In early 2021, health agencies in certain regions where we operate, including
North America and Europe, approved vaccines for combating the COVID-19 virus.
While administration of the vaccines is currently underway, mass distribution is
unlikely to occur until late 2021 or, in the case of certain other major
countries we operate in, 2022. However, actual vaccination results are
ultimately dependent on, among other factors, vaccine availability and their
acceptance by individuals which are difficult to predict. Accordingly, the pace
of the recovery from the COVID-19 pandemic as well as the potential for
significant resurgences of the virus are not presently known.
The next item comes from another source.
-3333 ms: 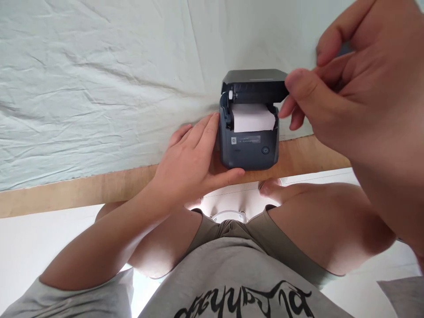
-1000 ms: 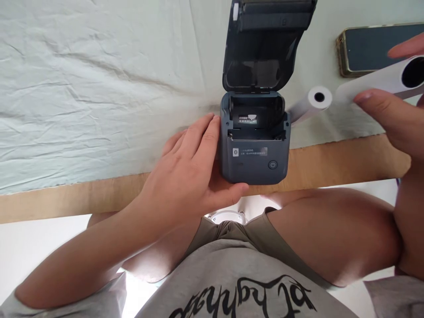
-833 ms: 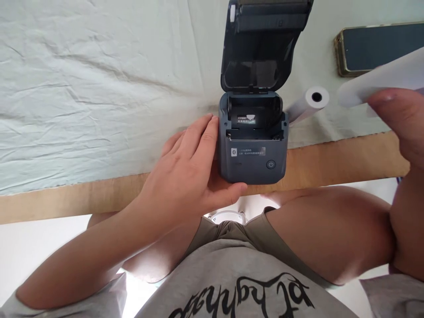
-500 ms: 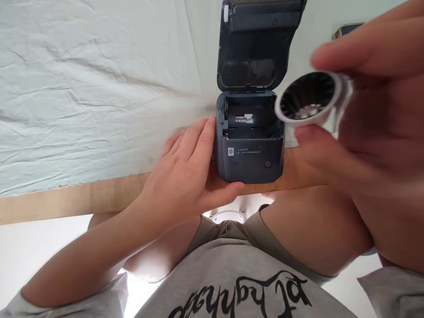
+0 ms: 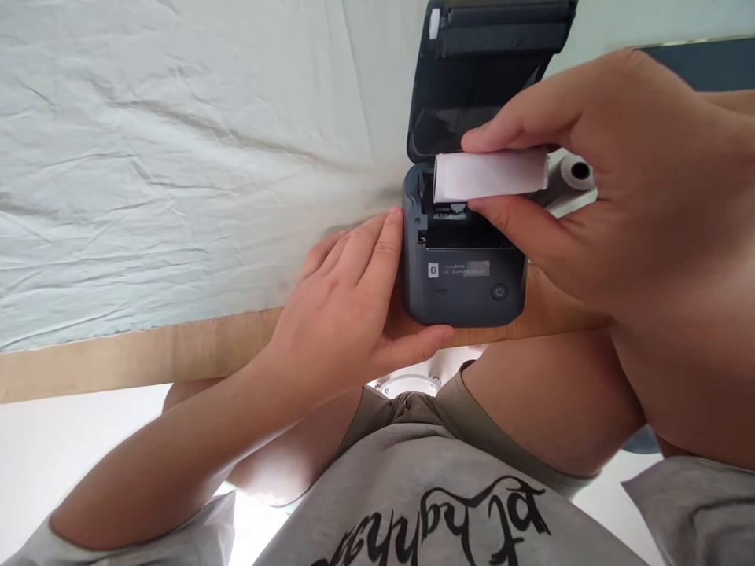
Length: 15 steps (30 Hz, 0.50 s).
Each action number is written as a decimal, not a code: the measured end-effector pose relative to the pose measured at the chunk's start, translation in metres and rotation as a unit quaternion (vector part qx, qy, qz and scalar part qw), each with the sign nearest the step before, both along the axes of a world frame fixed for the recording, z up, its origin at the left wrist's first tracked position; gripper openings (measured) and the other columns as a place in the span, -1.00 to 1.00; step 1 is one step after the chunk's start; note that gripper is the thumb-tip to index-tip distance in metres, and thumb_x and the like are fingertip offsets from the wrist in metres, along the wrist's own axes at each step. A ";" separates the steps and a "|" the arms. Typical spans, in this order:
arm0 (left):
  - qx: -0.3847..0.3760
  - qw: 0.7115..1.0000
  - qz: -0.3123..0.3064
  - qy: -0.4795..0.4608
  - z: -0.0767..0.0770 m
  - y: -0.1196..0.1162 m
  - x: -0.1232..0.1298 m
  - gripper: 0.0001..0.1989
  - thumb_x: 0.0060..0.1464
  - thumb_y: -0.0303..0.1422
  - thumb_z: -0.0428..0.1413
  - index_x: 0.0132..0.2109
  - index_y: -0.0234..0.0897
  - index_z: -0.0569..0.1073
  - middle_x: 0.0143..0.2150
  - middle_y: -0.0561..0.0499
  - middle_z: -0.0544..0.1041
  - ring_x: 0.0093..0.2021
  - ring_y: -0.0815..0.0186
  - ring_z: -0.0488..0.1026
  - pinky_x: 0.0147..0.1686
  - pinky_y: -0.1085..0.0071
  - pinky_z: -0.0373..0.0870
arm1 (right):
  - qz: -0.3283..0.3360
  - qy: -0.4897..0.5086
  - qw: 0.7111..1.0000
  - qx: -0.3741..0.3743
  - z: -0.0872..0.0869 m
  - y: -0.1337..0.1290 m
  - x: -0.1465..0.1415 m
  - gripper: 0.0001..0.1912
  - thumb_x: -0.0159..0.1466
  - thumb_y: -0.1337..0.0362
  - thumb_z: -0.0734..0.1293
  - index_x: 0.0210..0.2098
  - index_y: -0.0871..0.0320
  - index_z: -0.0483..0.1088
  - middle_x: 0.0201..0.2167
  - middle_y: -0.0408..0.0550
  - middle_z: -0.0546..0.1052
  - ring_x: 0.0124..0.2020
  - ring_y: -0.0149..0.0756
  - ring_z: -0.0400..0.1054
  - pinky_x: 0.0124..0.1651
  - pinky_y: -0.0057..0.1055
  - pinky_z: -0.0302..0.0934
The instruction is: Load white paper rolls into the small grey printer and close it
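Our right hand (image 5: pixel 631 165), at the right of the frame, has its grip narrowed to the width of a small paper roll (image 5: pixel 489 174), pinched with the thumb below and a finger above. Our left hand (image 5: pixel 348 306), at the centre, has its grip spread wide, the fingers stretched along the left side of the printer (image 5: pixel 465 303) and the thumb by its lower front edge.

We see the roll right of centre in the upper half, lying nearly level over the printer's well; whether it touches the walls, we cannot tell. It is white, matte and smooth, a short cylinder whose right end looks slightly ragged.

Our printer is dark blue-grey plastic, a box with rounded corners. Its glossy black lid (image 5: pixel 472 86) stands raised at the top of the frame. On the front we make out a pale sticker (image 5: pixel 476 269) and, to its lower right, a round power button (image 5: pixel 499 292).

Behind our right fingers, a second roll (image 5: pixel 567 174) shows its white end and dark round core. At the upper right lies a dark phone (image 5: pixel 701 67), partly covered by our hand. Pale, creased cloth (image 5: pixel 206 157) covers most of the surface (image 5: pixel 177 346), whose bare wooden edge crosses the frame.
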<state>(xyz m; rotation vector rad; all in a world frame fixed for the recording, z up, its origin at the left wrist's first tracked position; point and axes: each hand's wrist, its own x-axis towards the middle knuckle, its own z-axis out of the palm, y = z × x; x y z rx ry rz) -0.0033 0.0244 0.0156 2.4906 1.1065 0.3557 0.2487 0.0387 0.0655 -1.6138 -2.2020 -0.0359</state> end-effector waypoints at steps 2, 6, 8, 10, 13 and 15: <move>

While we believe
that we will ultimately emerge from these events well positioned for long-term
growth, and have seen a lesser negative impact on our financial results thus far
in fiscal 2021 when compared to prior year, the uncertainties with respect to
the COVID-19 pandemic remain and, as such, we cannot reasonably estimate the
duration or extent of its adverse impact on our business, operating results, and
long-term liquidity position.

Refer to the "Results of Operations" and "Liquidity and Capital Resources" sections below for further discussion.

Optimization Program



During fiscal 2020, we performed a comprehensive review of our asset portfolio
aimed at identifying non-strategic and underutilized assets to dispose of while
reducing costs and driving further efficiencies in our operations (hereon
referred to as the "Optimization Program"). As a result of the review, we
identified assets across all of our regions which we plan to sell through the
first quarter of 2022 for total anticipated cash proceeds of approximately
$100.0 million. These assets primarily consist of underutilized facilities and
land, some of which are currently reflected in assets held for sale on our
Consolidated Balance Sheet. As of the quarter ended April 2, 2021, we have
received cash proceeds of $42.4 million in connection with asset sales under the
Optimization Program (approximately $40.0 million of which was received in our
2020 fiscal year).

Included as part of this Optimization Program is the consolidation of our Mann
Packing operations from four facilities into one facility in Gonzales,
California. The consolidation of Mann Packing will allow us the unique advantage
of processing fresh-cut fruit and fresh-cut vegetables in one facility in the
Salinas Valley and will optimize labor and distribution costs. We completed our
move to Gonzales in the third quarter of 2020, which we anticipate will enable
us to improve gross profit in our fresh and value-added products segment by
approximately $10 million on an annual basis, a benefit which we expect to
achieve by the end of fiscal 2021.

Income Taxes



In connection with a current examination of the tax returns in two foreign
jurisdictions, the taxing authorities have issued income tax deficiencies
related to transfer pricing aggregating approximately $146.6 million (including
interest and penalties) for tax years 2012 through 2016. We strongly disagree
with the proposed adjustments and have filed a protest with each of the taxing
authorities as we believe that the proposed adjustments are without technical
merit.

On September 10, 2020, we were notified that we lost our final appeal at the
Administrative level in one of the foreign jurisdictions under audit for the
years 2012-2015, and likewise on December 21, 2020 for the audit year 2016. For
the years 2012-2015, we have filed a request for an injunction in the judicial
courts which would defer payment, if any, until the end of the judicial process.
We intend to follow the same procedure for the year 2016. Additionally, we also
plan to file an administrative injunction with the Tax Administration.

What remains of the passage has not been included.